# Purple Bambo



## Jbennett (Oct 8, 2008)

I was wondering how your trim this stuff? Can you cut it like a stem plant and just put the cutting in the ground?


----------



## bsmith (Dec 13, 2006)

Yes, trim just like you stated. The bottoms will become kinda ratty after 3-4 trims and you can sell them for a discounted rate. Thats what I do anyway.


----------



## Jbennett (Oct 8, 2008)

Thanks. Do you wait till they get to a certain height?


----------



## bsmith (Dec 13, 2006)

I never trim mine if they are under 6", but my tank is 24" tall.


----------



## Jbennett (Oct 8, 2008)

do you cut it at 6" or lower? Thanks for all you help by the way.


----------



## bsmith (Dec 13, 2006)

You could trim it about as short as you like.
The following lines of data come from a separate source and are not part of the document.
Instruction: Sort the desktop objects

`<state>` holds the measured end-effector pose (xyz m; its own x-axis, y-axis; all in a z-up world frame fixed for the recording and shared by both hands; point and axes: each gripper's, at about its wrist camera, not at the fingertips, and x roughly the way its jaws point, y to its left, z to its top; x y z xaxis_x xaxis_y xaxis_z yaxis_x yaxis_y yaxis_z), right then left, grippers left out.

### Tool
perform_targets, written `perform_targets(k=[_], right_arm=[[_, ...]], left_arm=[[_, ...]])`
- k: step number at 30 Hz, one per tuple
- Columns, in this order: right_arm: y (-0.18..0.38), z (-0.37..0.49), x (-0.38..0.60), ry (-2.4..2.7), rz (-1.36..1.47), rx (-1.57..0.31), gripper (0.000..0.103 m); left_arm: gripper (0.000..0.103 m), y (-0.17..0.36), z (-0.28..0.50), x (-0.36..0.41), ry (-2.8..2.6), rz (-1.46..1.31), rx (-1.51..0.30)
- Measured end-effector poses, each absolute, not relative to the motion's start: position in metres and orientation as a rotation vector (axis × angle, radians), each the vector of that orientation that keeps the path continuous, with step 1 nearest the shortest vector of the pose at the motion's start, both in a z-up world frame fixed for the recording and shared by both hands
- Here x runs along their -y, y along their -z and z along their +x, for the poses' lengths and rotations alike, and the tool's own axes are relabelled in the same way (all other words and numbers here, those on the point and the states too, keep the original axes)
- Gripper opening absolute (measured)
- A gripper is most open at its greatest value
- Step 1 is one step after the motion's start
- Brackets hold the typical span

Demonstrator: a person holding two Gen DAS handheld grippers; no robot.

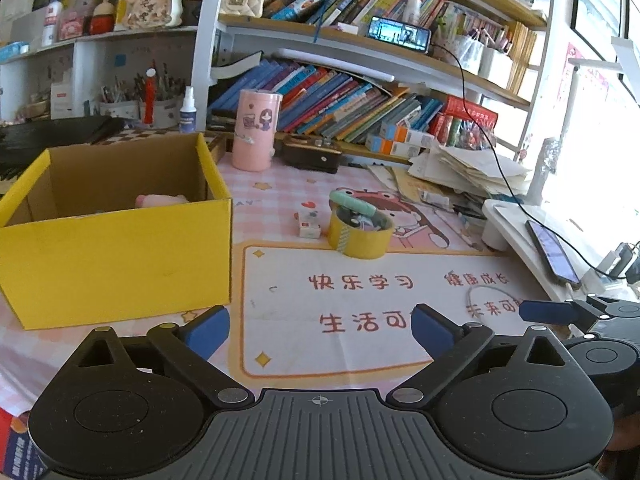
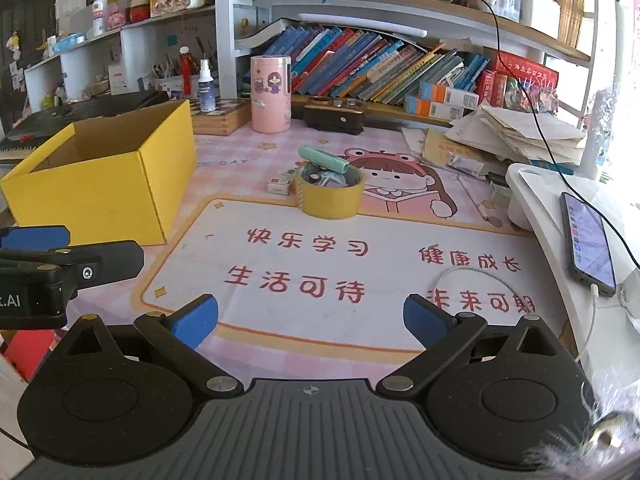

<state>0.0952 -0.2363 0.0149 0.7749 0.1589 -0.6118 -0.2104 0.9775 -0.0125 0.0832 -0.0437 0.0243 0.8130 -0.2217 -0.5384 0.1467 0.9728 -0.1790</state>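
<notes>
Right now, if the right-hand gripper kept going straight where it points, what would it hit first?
Probably the desk mat: the open right gripper tilts down at bare mat. The yellow tape roll lies further along; depth is hard to judge.

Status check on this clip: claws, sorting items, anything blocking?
Left claw open, empty. Right claw open, empty. Yellow tape roll on the mat, green tube across its top; yellow box holds a pink item. Path to roll clear.

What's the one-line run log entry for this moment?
left gripper open, empty | right gripper open, empty | yellow tape roll on mat | yellow cardboard box open
</notes>
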Motion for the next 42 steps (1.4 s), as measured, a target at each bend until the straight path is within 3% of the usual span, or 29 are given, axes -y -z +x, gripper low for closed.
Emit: perform_targets(k=[29,42], right_arm=[[-0.022,0.205,0.284,-0.327,-0.096,-0.642,0.1],[-0.022,0.239,0.305,-0.37,-0.089,-0.63,0.1]], left_arm=[[0.103,-0.024,0.153,0.073,0.064,-0.359,-0.577],[0.103,-0.03,0.19,0.102,0.021,-0.296,-0.61]])
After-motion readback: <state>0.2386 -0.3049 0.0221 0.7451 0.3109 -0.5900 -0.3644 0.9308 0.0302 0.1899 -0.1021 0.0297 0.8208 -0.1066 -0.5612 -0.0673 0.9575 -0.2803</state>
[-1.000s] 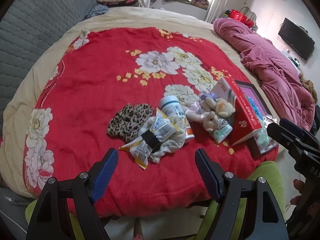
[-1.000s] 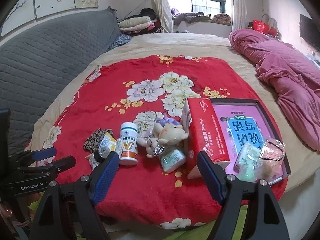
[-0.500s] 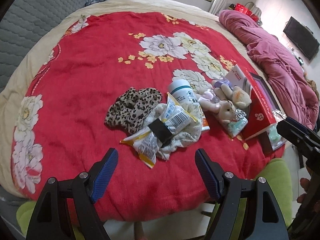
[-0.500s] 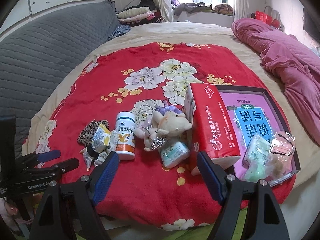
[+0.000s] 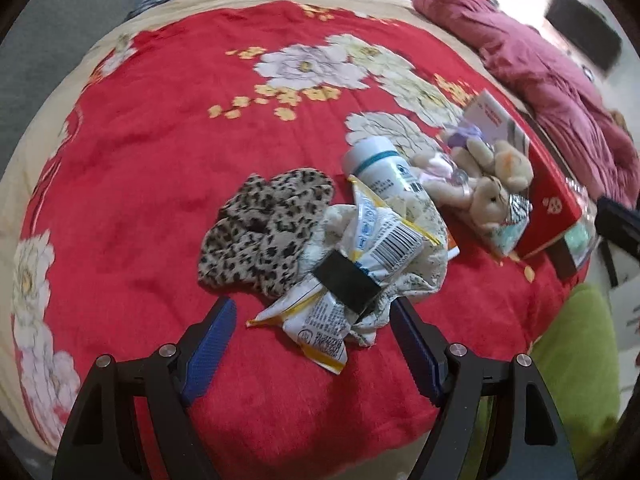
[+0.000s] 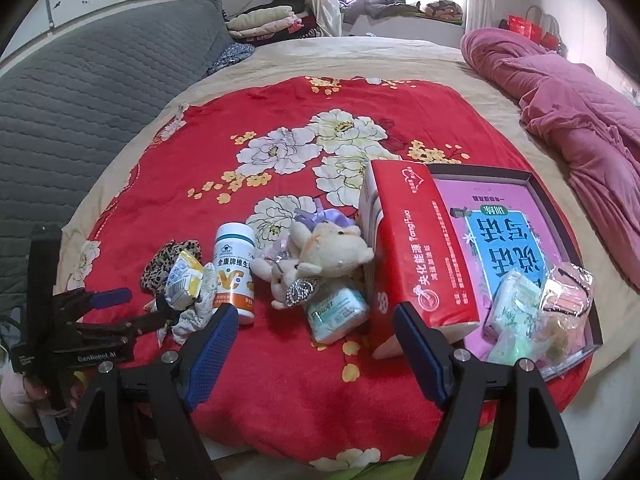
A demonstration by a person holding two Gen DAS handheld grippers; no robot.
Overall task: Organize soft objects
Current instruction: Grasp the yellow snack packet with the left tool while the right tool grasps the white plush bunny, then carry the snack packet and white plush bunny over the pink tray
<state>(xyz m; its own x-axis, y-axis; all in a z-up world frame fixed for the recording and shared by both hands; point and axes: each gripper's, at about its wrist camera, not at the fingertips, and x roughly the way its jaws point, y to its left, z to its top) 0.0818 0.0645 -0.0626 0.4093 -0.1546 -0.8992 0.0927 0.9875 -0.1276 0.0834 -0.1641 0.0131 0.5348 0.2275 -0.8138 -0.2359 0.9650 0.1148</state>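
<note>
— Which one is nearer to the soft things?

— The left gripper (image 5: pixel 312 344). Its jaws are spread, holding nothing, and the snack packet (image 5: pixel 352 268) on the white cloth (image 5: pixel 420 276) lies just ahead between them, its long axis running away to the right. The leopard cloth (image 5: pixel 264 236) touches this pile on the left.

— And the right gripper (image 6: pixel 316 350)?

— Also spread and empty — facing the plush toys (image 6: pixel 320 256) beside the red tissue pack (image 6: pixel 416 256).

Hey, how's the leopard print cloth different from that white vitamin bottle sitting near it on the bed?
The leopard print cloth is soft, crumpled and lies low; the vitamin bottle is rigid and stands upright. The cloth is tan with dark spots; the bottle is white with an orange label. Both rest on the red floral blanket, ungripped, beside the same snack packet.
</note>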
The leaves seem to come out every 3"-5" so the shorter the plant the stranger it will look.


----------



## ombcat (Sep 23, 2004)

I see people discussing this plant but have never seen it, is it a true aquatic plant
wilma


----------



## bsmith (Dec 13, 2006)

Completely Aquatic, no problem.

Here is a pic of my stand.


----------



## ombcat (Sep 23, 2004)

Beautiful............. I will have to try and find me a start.
wilma


----------



## bsmith (Dec 13, 2006)

Send me a message if you want some Wilma, I can put you on my list for when I trim. 



ombcat said:


> Beautiful............. I will have to try and find me a start.
> wilma


----------